Denise C. Johnson, Group President at Caterpillar Inc., recently completed a series of stock sales involving 6,196 shares of common stock on May 13, 2026. The total value realized from these disposals was $5,637,081, with the selling prices for the shares ranging between $909.10 and $910.47 per share. These sales were structured across multiple trades, resulting in reported weighted average sale prices of $909.46 and $910.24.
The timing of this selling activity is noteworthy given the performance metrics of Caterpillar Inc.'s stock (NYSE:CAT). As of the reporting period, the stock was trading near its 52-week high of $931.35, following a substantial year-over-year appreciation that registered a 161% return over the last twelve months.
Prior to the recent sales, Ms. Johnson had engaged in transactions related to option exercises and acquisitions. Specifically, she acquired 7,900 shares of Caterpillar common stock at a cost of $196.70 per share, which totaled $1,553,930. These initial shares were secured through the exercise of employee stock options.
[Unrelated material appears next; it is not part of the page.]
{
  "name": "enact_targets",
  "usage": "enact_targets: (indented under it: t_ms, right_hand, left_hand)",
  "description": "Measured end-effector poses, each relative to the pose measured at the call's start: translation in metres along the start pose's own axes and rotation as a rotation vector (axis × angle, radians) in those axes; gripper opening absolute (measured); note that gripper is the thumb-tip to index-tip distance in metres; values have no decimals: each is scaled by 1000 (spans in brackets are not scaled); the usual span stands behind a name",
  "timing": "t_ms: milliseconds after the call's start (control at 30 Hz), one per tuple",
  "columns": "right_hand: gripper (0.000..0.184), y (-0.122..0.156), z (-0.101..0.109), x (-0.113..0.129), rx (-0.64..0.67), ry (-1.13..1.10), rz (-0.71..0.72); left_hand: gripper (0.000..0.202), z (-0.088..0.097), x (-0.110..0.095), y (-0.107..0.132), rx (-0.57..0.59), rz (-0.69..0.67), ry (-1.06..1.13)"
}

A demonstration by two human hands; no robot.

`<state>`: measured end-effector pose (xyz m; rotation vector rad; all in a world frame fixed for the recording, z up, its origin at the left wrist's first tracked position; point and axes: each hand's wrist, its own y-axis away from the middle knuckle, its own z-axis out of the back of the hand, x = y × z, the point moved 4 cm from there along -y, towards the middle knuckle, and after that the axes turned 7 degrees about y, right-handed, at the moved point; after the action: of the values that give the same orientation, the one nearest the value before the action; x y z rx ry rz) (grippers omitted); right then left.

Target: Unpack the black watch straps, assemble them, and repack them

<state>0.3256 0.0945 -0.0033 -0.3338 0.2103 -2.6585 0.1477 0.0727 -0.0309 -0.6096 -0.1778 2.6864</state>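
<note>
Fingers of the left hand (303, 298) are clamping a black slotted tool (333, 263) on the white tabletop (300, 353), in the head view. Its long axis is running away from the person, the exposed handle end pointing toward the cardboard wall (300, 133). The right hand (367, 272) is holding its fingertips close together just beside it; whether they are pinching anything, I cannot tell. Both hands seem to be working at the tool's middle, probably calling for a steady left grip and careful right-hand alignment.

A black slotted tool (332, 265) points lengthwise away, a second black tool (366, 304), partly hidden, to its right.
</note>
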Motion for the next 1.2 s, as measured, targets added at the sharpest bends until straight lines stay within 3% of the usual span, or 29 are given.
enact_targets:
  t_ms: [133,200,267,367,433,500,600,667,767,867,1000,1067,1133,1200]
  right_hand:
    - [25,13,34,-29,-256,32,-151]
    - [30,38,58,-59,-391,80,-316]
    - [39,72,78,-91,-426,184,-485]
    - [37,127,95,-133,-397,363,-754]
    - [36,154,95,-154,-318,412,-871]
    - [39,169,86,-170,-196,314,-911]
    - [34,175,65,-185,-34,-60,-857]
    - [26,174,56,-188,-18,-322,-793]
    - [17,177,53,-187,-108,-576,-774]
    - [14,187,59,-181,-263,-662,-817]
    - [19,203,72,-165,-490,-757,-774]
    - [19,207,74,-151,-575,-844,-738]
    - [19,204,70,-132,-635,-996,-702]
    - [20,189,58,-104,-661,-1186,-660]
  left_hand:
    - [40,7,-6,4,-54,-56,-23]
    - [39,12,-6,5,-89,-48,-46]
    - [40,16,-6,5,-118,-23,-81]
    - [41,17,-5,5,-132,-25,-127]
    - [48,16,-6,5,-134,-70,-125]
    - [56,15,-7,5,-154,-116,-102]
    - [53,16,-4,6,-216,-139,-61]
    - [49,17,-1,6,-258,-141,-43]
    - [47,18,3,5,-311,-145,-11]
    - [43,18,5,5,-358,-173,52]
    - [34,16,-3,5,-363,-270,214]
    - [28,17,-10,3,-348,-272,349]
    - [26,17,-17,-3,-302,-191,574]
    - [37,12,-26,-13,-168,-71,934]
The underlying options were initially granted on March 7, 2022, under the framework of the Caterpillar Inc. 2014 Long-Term Incentive Plan. The vesting schedule for these options was stipulated to occur equally over three annual increments: the first, second, and third anniversaries following the grant date.
In addition to the shares acquired via option exercise, Ms. Johnson also disposed of 1,704 shares at a price of $911.61 per share, amounting to $1,553,383. This disposal was explicitly stated as being necessary to cover tax obligations associated with the option exercise process.
Following the combination of these transactions, Ms. Johnson's direct holding of Caterpillar common stock is reported at 49,825 shares. An analysis provided by InvestingPro suggests that the stock currently appears overvalued based on its internal Fair Value assessment metrics for CAT.
Beyond the insider trading activity, recent corporate reports provide a broader view of industry health and company fundamentals. Caterpillar Inc. recently published strong first-quarter earnings results. In this quarter, the adjusted earnings per share exceeded consensus estimates by a margin of 20%.
Furthermore, the company's backlog reached an impressive record high of $62.7 billion. This figure strongly reflects robust and sustained demand for Caterpillar’s product lines across various sectors.
The positive financial disclosures have prompted several major analyst firms to revise their outlooks on Caterpillar. BofA Securities, for instance, raised its price target to $989. The firm justified this increase based both on the reported earnings beat and a downward revision of the full-year estimated tariff costs.
Similarly, Bernstein SocGen Group increased its corresponding price target to $879, specifically citing the 20% surprise recorded in the earnings per share metric. RBC Capital established a new price target at $877, while maintaining a rating of Sector Perform, despite the strong quarterly performance observed.
Other firms also adjusted their projections: Argus raised its price target to $990, anticipating continued growth in non-data center construction as broader economic conditions are expected to improve. Additionally, Stifel noted an encouraging trend within the sector, reporting that auction prices for used agricultural equipment saw increases during April.
Collectively, these diverse developments paint a picture of a generally favorable environment for Caterpillar. The robust industry demand, coupled with strong quarterly results and positive analyst revisions, suggests growing operational strength across the company's core markets.